How bus-sized whale sharks filter-feed and how tiny sand crabs create quicksand when burying in sand are among projects the researchers are tackling. One of her graduate students is studying how the armor of small catfish can withstand piranha bites. Other scholars are examining the effects of microplastics on commercially important food fishes and how 3,000-pound walruses use their teeth to haul themselves out of the water onto floating sea ice.

Most recently, Paig-Tran and graduate student Raj Divi discovered a unique, non-clogging filtration system in manta rays that they coined “ricochet separation.” The groundbreaking study has lead to a prestigious journal paper, worldwide news coverage and a patent pending.

Paig-Tran’s research looks to nature for bio-inspiration. She uses an integrative approach that combines engineering and physics techniques to study the biology of marine organisms to create bio-inspired applications.

“When you want to build things better and more efficiently, my motto is look to nature. Chances are, something is doing what you aim to create,” said Paig-Tran, assistant professor of biological science.

For her advances in the field of marine biomechanics, Paig-Tran has received the 2019 Carl Gans Award from the Society for Integrative and Comparative Biology — one of the society’s highest honors given to outstanding young investigators. The national award recognizes Gans’ scientific career and contributions to animal morphology, biomechanics and functional biology.

Winning the award is special for Paig-Tran because it acknowledges distinguished contributions of comparative biomechanists: “Carl Gans was a gifted scientist with a wonderful collaborative spirit. It’s a great honor to be mentioned in the same breath,” she said.

Kathryn Dickson, CSUF professor of biological science, nominated the scientist for the award, with letters of support from her doctoral thesis adviser Adam Summers of the University of Washington-Friday Harbor Laboratories and Lara Ferry of Arizona State University, her postdoctoral mentor.
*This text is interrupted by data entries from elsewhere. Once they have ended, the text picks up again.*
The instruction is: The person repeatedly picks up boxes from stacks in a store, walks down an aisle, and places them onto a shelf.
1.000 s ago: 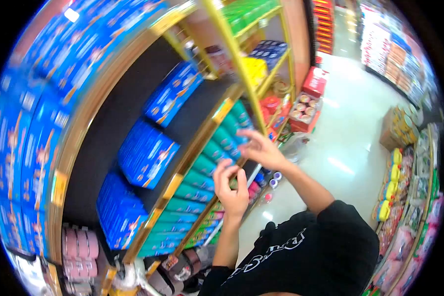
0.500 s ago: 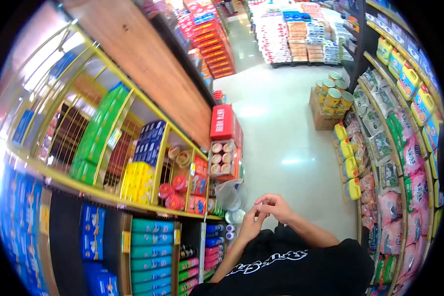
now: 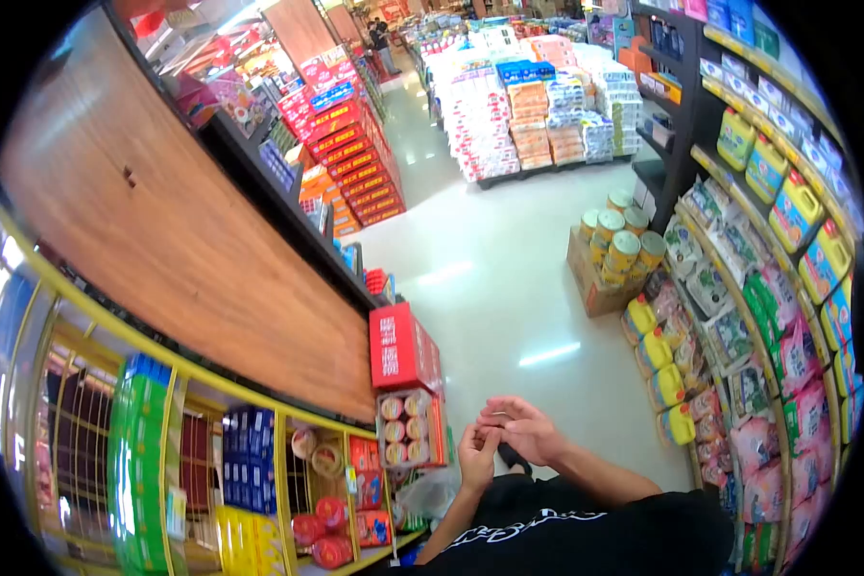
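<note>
Left hand (image 3: 477,459) observed with fingers curled, right hand (image 3: 533,437) loosely open, the two meeting before the black shirt (image 3: 586,528) (whether the left grips anything small cannot be told). Nearest, to their left, are a clear plastic bag (image 3: 428,493) and a box of round tubs (image 3: 405,428), beside a red carton (image 3: 401,346).

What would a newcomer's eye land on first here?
Probably the big pile of white and orange packs at the top centre, then the broad wooden panel slanting down the left side. Nearest, the left hand and right hand are close together at the bottom centre, just above the black shirt in view.
</note>
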The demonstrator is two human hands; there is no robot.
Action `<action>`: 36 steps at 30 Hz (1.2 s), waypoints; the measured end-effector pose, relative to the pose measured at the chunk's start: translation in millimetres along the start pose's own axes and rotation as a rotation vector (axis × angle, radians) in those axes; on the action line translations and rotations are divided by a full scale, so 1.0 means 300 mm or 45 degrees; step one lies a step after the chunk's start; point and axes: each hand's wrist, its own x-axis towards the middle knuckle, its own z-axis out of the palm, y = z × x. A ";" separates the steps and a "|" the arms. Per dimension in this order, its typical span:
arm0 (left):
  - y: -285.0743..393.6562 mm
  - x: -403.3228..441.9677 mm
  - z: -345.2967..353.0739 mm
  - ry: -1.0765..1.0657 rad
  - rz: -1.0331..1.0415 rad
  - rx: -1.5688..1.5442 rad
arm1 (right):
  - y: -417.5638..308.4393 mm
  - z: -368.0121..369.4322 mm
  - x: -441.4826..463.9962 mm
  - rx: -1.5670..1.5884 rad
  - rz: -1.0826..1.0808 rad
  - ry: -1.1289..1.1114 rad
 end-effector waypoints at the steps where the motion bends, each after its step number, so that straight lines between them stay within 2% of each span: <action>1: -0.001 0.086 0.005 0.005 -0.028 -0.036 | -0.031 -0.012 0.071 -0.085 -0.018 0.034; 6: 0.054 0.525 0.047 -0.087 0.009 -0.069 | -0.232 -0.029 0.437 -0.088 -0.191 -0.017; 9: 0.073 0.739 0.035 -0.309 0.165 -0.237 | -0.336 -0.037 0.591 0.396 -0.202 -0.082; 12: 0.113 0.945 0.092 -0.367 0.098 -0.326 | -0.418 -0.093 0.765 0.478 -0.259 -0.102; 15: 0.029 1.143 0.070 -0.415 -0.134 -0.276 | -0.503 -0.204 0.961 0.538 -0.251 -0.117; 21: 0.051 1.610 0.116 -0.502 -0.093 -0.537 | -0.688 -0.382 1.403 0.474 -0.081 -0.150; 22: 0.064 1.681 0.127 -0.401 -0.142 -0.529 | -0.720 -0.420 1.491 0.578 -0.029 -0.216; 24: 0.051 1.844 0.106 -0.466 -0.026 -0.507 | -0.796 -0.449 1.639 0.506 0.038 -0.216; 29: 0.045 2.136 0.158 -0.191 0.025 -0.566 | -0.910 -0.545 1.958 0.373 0.145 -0.236; 31: 0.071 2.236 0.184 -0.189 0.096 -0.636 | -0.950 -0.556 2.050 0.353 0.220 -0.211; 33: 0.074 2.352 0.212 0.023 0.004 -0.674 | -0.978 -0.600 2.154 0.275 0.255 -0.223; 36: 0.039 2.555 0.185 0.096 -0.010 -0.786 | -1.018 -0.659 2.332 0.149 0.228 -0.247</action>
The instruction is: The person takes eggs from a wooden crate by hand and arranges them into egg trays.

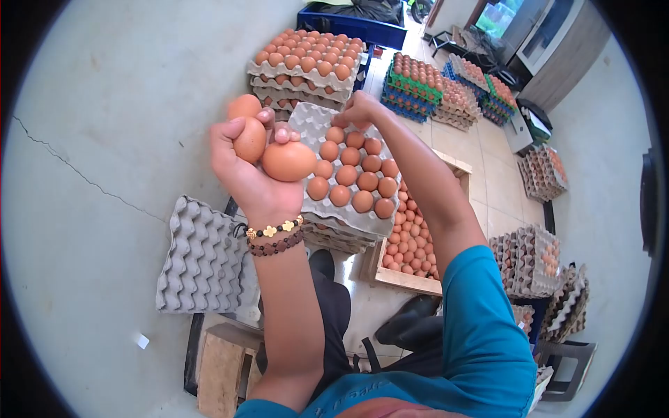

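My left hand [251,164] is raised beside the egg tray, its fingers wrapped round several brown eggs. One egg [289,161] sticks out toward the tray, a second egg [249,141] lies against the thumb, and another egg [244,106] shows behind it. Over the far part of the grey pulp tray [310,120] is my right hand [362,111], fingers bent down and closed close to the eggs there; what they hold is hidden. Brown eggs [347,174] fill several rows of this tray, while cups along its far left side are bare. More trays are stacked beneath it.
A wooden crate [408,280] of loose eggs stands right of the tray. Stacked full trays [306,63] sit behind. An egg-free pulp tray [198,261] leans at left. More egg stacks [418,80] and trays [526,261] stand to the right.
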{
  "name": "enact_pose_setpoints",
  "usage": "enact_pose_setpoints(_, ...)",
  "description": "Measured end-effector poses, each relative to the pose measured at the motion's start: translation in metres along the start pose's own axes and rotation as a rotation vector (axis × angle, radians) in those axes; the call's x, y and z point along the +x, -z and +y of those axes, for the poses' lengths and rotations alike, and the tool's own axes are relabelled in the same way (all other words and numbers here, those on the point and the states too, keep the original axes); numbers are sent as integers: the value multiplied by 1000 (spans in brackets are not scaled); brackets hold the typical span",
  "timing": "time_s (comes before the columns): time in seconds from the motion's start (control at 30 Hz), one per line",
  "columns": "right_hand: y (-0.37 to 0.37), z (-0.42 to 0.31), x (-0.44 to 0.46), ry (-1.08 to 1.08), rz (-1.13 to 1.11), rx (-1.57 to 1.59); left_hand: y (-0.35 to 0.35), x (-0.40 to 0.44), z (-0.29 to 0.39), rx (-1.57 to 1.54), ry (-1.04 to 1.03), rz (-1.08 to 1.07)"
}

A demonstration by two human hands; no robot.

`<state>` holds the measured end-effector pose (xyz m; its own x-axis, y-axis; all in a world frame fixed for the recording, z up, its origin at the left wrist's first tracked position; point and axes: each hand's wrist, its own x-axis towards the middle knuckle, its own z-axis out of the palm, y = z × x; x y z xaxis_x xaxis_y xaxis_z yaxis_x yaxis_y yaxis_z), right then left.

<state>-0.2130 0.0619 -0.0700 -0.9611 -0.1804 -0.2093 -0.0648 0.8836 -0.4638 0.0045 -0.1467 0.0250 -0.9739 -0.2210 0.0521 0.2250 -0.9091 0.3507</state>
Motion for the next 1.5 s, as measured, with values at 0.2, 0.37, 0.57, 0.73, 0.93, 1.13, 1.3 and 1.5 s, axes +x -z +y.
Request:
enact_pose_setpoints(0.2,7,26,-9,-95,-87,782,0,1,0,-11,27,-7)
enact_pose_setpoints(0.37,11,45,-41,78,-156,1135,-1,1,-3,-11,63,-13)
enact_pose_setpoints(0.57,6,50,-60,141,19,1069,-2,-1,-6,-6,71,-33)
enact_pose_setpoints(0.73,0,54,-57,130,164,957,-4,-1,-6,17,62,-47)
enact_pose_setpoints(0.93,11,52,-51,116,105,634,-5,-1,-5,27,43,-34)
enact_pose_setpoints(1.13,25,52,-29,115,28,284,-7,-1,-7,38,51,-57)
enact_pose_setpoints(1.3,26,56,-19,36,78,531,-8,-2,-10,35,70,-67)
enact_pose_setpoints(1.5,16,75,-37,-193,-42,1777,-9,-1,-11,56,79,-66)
Dickson, who has been Paig-Tran’s mentor since she joined CSUF in 2014, noted that the impressive researcher and educator is deserving of the award because of her “curiosity, creativity, tenacity, scientific focus and amazing ability to accomplish something worthwhile by tapping into a network of resources.”

“Dr. Dickson and all of my mentors here at CSUF, and throughout my career, have been amazing,” Paig-Tran said. “I strive to be the type of mentor that these faculty have been for me. No one succeeds by themselves, and I feel like I can directly trace all of my successes back to the people who took the time to really show me the path.”

Paig-Tran is the author of 10 peer-reviewed papers. She holds a doctorate from the University of Washington and a bachelor’s degree from Cal State Long Beach, both in biology.